• **TASK BRIEF**:
First find the line with "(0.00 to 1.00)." in the entries below, then set down exactly every line through the line with "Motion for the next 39", that line included.
═════ INFORMATION PROVIDED
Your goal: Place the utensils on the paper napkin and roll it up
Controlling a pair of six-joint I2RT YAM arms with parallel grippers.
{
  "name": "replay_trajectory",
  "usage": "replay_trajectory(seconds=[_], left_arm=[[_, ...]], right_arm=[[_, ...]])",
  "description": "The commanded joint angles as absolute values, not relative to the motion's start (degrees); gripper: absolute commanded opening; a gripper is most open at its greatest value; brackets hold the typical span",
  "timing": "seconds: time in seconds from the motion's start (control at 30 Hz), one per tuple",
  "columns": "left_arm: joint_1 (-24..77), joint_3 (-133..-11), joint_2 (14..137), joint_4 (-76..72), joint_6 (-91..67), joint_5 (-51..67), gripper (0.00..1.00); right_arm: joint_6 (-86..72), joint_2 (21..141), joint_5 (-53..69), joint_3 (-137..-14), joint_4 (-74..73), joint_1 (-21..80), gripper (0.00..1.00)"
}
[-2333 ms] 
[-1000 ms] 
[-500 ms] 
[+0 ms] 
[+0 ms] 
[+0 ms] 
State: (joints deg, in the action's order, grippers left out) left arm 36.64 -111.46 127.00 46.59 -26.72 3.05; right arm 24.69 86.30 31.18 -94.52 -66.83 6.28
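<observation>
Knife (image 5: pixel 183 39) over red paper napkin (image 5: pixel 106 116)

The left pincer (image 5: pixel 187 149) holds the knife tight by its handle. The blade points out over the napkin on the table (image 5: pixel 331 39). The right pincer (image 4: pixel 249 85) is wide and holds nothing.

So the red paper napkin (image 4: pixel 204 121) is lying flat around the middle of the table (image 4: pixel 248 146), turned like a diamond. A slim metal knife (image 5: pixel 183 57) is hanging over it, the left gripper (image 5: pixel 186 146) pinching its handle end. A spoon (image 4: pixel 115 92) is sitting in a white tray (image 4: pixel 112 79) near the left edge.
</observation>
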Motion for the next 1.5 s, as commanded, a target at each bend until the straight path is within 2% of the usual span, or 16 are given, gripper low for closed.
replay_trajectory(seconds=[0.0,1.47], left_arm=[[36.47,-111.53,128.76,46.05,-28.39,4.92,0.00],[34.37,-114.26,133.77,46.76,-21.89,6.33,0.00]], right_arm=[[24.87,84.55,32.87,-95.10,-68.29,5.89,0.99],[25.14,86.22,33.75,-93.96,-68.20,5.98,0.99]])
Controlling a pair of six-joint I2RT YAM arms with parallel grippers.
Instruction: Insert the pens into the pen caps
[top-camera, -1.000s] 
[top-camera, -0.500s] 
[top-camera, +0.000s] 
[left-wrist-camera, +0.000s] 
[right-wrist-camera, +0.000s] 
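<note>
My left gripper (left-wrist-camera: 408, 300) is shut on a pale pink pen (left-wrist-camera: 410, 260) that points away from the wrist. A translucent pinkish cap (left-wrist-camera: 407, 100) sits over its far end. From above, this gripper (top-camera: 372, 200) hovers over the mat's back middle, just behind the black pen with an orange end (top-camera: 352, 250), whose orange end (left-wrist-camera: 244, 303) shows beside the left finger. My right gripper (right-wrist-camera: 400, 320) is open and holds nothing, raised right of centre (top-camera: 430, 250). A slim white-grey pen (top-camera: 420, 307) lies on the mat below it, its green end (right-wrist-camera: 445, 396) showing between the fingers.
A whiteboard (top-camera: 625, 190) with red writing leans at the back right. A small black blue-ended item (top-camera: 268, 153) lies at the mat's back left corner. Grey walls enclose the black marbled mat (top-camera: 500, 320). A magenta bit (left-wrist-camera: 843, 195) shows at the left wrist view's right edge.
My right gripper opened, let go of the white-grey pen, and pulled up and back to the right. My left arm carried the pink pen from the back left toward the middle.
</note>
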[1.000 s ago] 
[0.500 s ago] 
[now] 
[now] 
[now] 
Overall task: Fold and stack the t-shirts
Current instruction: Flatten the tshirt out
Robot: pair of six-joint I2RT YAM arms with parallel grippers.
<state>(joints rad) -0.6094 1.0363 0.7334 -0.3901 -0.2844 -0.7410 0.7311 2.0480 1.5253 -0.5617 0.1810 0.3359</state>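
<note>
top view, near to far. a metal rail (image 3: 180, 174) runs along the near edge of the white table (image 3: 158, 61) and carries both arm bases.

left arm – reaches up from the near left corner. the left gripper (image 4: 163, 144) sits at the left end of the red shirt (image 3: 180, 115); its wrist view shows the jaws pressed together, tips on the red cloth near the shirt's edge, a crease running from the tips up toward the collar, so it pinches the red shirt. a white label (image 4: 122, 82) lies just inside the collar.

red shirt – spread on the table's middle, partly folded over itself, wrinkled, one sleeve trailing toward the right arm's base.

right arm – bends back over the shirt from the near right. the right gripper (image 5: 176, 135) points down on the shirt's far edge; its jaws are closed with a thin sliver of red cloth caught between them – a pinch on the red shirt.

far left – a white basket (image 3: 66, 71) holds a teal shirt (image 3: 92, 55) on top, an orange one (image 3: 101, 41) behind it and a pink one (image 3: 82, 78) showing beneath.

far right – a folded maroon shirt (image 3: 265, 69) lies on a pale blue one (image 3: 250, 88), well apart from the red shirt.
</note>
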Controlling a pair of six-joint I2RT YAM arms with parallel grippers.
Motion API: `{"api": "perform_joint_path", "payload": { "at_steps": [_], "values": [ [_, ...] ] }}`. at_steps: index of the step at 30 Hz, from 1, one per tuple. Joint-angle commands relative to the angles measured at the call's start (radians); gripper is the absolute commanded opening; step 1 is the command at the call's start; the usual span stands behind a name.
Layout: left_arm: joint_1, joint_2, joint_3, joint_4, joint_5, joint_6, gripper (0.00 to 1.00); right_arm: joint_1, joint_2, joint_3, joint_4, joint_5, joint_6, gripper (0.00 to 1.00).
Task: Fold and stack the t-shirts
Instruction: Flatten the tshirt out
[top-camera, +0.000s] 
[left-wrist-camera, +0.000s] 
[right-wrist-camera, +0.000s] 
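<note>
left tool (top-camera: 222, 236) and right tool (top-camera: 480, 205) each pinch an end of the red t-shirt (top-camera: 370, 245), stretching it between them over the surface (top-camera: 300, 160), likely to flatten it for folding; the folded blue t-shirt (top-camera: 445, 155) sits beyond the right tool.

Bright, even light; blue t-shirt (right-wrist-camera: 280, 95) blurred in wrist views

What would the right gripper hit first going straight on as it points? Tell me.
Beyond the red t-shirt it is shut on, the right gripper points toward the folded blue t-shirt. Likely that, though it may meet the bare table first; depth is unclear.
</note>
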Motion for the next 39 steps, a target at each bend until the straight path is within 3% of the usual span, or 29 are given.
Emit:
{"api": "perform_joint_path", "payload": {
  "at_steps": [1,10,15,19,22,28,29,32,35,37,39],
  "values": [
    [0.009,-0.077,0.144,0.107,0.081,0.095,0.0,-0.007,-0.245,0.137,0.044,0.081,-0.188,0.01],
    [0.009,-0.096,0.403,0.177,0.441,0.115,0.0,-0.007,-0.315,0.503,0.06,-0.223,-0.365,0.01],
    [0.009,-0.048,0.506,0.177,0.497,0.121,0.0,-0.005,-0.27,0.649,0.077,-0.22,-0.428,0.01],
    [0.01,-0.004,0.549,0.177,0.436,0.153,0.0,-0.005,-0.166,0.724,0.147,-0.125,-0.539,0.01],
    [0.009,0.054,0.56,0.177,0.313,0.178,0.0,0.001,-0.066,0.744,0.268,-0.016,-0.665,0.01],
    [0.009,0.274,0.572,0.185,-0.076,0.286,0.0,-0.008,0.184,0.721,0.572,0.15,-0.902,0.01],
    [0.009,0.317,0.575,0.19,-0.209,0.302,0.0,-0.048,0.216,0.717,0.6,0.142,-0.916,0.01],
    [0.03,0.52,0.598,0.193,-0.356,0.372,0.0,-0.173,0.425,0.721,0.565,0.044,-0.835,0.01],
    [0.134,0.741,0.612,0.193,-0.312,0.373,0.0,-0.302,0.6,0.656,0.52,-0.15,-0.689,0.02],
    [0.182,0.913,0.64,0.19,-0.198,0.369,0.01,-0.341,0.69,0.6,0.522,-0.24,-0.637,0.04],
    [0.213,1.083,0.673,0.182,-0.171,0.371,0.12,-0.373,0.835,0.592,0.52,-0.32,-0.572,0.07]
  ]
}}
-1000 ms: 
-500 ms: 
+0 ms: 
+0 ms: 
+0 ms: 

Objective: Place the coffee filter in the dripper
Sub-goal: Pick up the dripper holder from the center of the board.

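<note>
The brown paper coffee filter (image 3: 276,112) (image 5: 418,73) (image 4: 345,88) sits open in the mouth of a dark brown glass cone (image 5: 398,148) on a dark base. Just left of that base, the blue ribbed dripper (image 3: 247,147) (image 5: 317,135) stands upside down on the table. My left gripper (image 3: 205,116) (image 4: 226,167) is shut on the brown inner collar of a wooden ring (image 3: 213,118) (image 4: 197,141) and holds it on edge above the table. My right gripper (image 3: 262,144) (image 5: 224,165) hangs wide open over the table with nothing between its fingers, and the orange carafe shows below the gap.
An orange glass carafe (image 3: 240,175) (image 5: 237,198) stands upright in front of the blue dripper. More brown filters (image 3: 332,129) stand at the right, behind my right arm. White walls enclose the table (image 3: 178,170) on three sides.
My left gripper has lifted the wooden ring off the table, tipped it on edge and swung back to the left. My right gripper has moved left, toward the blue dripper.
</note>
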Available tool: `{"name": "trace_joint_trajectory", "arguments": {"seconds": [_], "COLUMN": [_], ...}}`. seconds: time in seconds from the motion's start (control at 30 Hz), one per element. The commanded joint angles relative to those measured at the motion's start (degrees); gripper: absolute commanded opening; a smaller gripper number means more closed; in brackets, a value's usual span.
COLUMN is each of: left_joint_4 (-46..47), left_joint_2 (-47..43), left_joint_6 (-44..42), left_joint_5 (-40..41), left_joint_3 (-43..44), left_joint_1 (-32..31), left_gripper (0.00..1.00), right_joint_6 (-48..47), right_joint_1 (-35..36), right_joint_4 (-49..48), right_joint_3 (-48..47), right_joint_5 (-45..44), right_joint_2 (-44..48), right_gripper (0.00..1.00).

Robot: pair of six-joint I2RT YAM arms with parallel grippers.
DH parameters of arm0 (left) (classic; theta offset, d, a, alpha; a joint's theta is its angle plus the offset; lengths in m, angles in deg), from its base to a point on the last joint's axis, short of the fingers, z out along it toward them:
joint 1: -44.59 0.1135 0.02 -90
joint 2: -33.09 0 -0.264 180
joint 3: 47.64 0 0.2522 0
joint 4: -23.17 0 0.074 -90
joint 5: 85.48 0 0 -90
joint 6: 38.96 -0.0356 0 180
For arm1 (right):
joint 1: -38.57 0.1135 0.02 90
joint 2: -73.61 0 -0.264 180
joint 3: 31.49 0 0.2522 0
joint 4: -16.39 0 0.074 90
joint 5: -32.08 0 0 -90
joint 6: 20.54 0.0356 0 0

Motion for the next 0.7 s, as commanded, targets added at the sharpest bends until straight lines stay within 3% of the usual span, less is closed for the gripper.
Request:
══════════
• **WRITTEN RESPONSE**:
Layout: left_arm: joint_1, joint_2, joint_3, joint_4, joint_5, joint_6, gripper (0.00 to 1.00); right_arm: joint_1, joint_2, joint_3, joint_4, joint_5, joint_6, gripper (0.00 to 1.00).
Task: Fold and stack the t-shirts
Instruction: Flatten the tshirt out
[top-camera, +0.000s] 
[left-wrist-camera, +0.000s] 
[right-wrist-camera, +0.000s] 
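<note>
left tool (top-camera: 222, 236) and right tool (top-camera: 480, 205) each pinch an end of the red t-shirt (top-camera: 370, 245), stretching it between them over the surface (top-camera: 300, 160), likely to flatten it for folding; the folded blue t-shirt (top-camera: 445, 155) sits beyond the right tool.

Bright, even light; blue t-shirt (right-wrist-camera: 280, 95) blurred in wrist views

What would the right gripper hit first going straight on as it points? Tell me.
Beyond the red t-shirt it is shut on, the right gripper points toward the folded blue t-shirt. Likely that, though it may meet the bare table first; depth is unclear.
</note>
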Motion for the next 39 steps, a target at each bend until the straight path is within 3% of the usual span, or 29 are given.

Nothing else is needed to finish the exercise.